- Work item: Only the lines that hold the word "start" are wanted from this listing.

- Recorded information:
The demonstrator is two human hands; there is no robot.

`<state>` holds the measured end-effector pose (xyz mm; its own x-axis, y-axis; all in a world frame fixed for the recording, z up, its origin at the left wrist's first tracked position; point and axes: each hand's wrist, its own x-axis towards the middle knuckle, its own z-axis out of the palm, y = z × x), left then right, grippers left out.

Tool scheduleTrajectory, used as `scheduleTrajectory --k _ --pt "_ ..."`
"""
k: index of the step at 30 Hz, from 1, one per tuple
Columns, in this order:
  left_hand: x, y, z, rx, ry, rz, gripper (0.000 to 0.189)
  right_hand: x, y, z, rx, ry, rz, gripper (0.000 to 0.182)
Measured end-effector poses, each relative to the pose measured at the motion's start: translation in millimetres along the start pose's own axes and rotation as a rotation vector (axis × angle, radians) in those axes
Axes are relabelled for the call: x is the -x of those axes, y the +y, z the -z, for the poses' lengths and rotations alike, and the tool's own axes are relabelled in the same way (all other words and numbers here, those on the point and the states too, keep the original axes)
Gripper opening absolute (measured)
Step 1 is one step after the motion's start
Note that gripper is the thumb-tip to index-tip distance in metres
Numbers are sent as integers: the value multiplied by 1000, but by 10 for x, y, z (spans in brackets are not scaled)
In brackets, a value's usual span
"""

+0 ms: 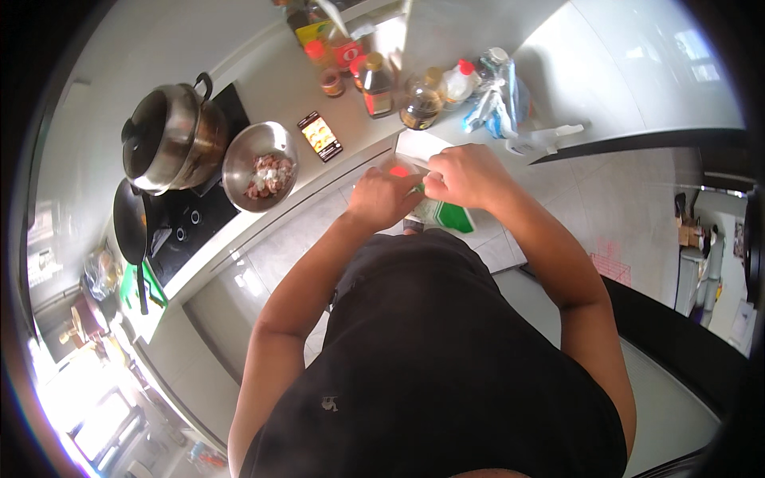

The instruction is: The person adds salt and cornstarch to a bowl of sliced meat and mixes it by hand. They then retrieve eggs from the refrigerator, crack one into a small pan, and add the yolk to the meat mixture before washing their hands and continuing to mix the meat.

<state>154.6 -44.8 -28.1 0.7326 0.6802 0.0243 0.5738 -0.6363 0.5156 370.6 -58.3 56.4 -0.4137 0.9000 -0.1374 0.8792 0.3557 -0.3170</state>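
My left hand [382, 200] and my right hand [466, 176] are close together in front of my body, past the counter's front edge. Both are closed on the upper edge of a green and white plastic bag [451, 216], which hangs below them. My fingers cover much of the bag, so its opening cannot be made out. To the left, a stainless steel bowl [234, 158] stands at the counter edge. It holds cut pieces of meat [260, 186] with white powder [272, 174] on top. A phone [321, 136] with a lit screen lies right of the bowl.
A lidded steel pot [194, 134] and a black frying pan [130, 221] are on the black hob [191, 230]. Several sauce bottles [376, 86] line the back. A crumpled plastic bag [496, 107] sits at the right. A green and white board [143, 293] lies beyond the pan.
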Motion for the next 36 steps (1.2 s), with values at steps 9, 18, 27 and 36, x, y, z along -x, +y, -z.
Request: scheduleTrajectory --k 9,18,27,36 --pt "-639 326 -250 -27 34 -125 32 635 271 -114 -89 159 -524 38" --pt "-949 629 0 -32 129 -367 31 894 332 -41 -145 225 -660 37" --pt "-1175 823 321 573 203 -124 29 1185 413 598 -174 718 -392 32" --pt "-875 510 621 703 60 44 67 971 871 1744 -18 822 -606 30"
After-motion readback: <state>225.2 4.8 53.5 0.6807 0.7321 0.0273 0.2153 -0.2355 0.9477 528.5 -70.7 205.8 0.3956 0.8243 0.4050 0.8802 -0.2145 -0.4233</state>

- Result of the task:
Measured end-effector poses, each relative to the pose measured at the motion's start: translation in millimetres along the start pose's own axes and rotation as a rotation vector (axis × angle, radians) in those axes
Step 1 is one step after the motion's start

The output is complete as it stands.